But, what Iceberg doesn’t do is any housekeeping on its data and metadata. This means that getting data in and out of Apache Iceberg isn’t where the story stops.
You can provision your object storage, choose a metadata catalog, and chuck an engine on it all (like Flink, Trino, or Spark). But you still need to think about the files that Iceberg is writing. Because under the covers of your Iceberg table is this:

Let’s take a step back and look at what happens when you write some data to Iceberg.
Do try this at home! 🔗
What happens when you write data to Iceberg? 🔗
ℹ️ For more in-depth notes on this subject, check out Alex Merced’s article.
When you first create a table:
CREATE TABLE
IF NOT EXISTS customers (
customer_id BIGINT,
first_name VARCHAR(255),
last_name VARCHAR(255),
email VARCHAR(255)
);
Iceberg writes a single metadata file holding details including the table’s location and its schema:
metadata/00000-69666f0f-2902-49ae-a717-0d8eb81c4825.metadata.json
(click to expand)
{
"format-version": 2,
"table-uuid": "ee794fd1-2144-42ce-a9f3-e3807ec4c054",
"location": "s3://warehouse/rmoff/customers",
"last-sequence-number": 0,
"last-updated-ms": 1752247098598,
"last-column-id": 4,
"current-schema-id": 0,
"schemas": [
{
"type": "struct",
"schema-id": 0,
"fields": [
{
"id": 1,
"name": "customer_id",
"required": false,
"type": "long"
},
{
"id": 2,
"name": "first_name",
"required": false,
"type": "string"
},
{
"id": 3,
"name": "last_name",
"required": false,
"type": "string"
},
{
"id": 4,
"name": "email",
"required": false,
"type": "string"
}
]
}
],
"default-spec-id": 0,
"partition-specs": [
{
"spec-id": 0,
"fields": []
}
],
"last-partition-id": 999,
"default-sort-order-id": 0,
"sort-orders": [
{
"order-id": 0,
"fields": []
}
],
"properties": {
"owner": "root",
"created-at": "2025-07-11T15:18:18.570926252Z",
"write.parquet.compression-codec": "zstd"
},
"current-snapshot-id": -1,
"refs": {},
"snapshots": [],
"statistics": [],
"partition-statistics": [],
"snapshot-log": [],
"metadata-log": []
}
Other than that, there’s nothing else written at this point.

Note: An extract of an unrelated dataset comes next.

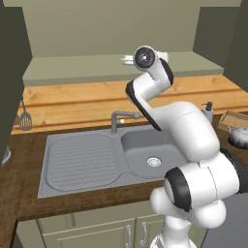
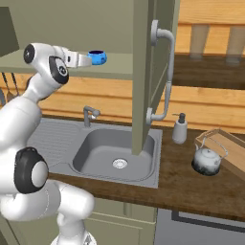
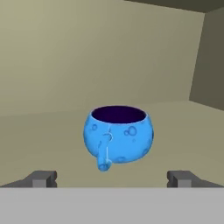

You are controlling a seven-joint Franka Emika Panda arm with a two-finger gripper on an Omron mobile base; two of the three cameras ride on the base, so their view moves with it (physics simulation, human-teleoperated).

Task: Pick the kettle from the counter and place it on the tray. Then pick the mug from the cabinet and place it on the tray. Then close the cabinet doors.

Now let’s write one row of data:
INSERT INTO customers (customer_id, first_name, last_name, email)
VALUES (1, 'Rey', 'Skywalker', 'rey@rebelscum.org');
This causes several more files to be written by Iceberg, both /data
and /metadata
:
$ mc ls -r minio/warehouse/rmoff/customers/
[…] data/00000-0-e3b7a202-2481-4d9f-9b7c-9830908a425a-0-00001.parquet (1)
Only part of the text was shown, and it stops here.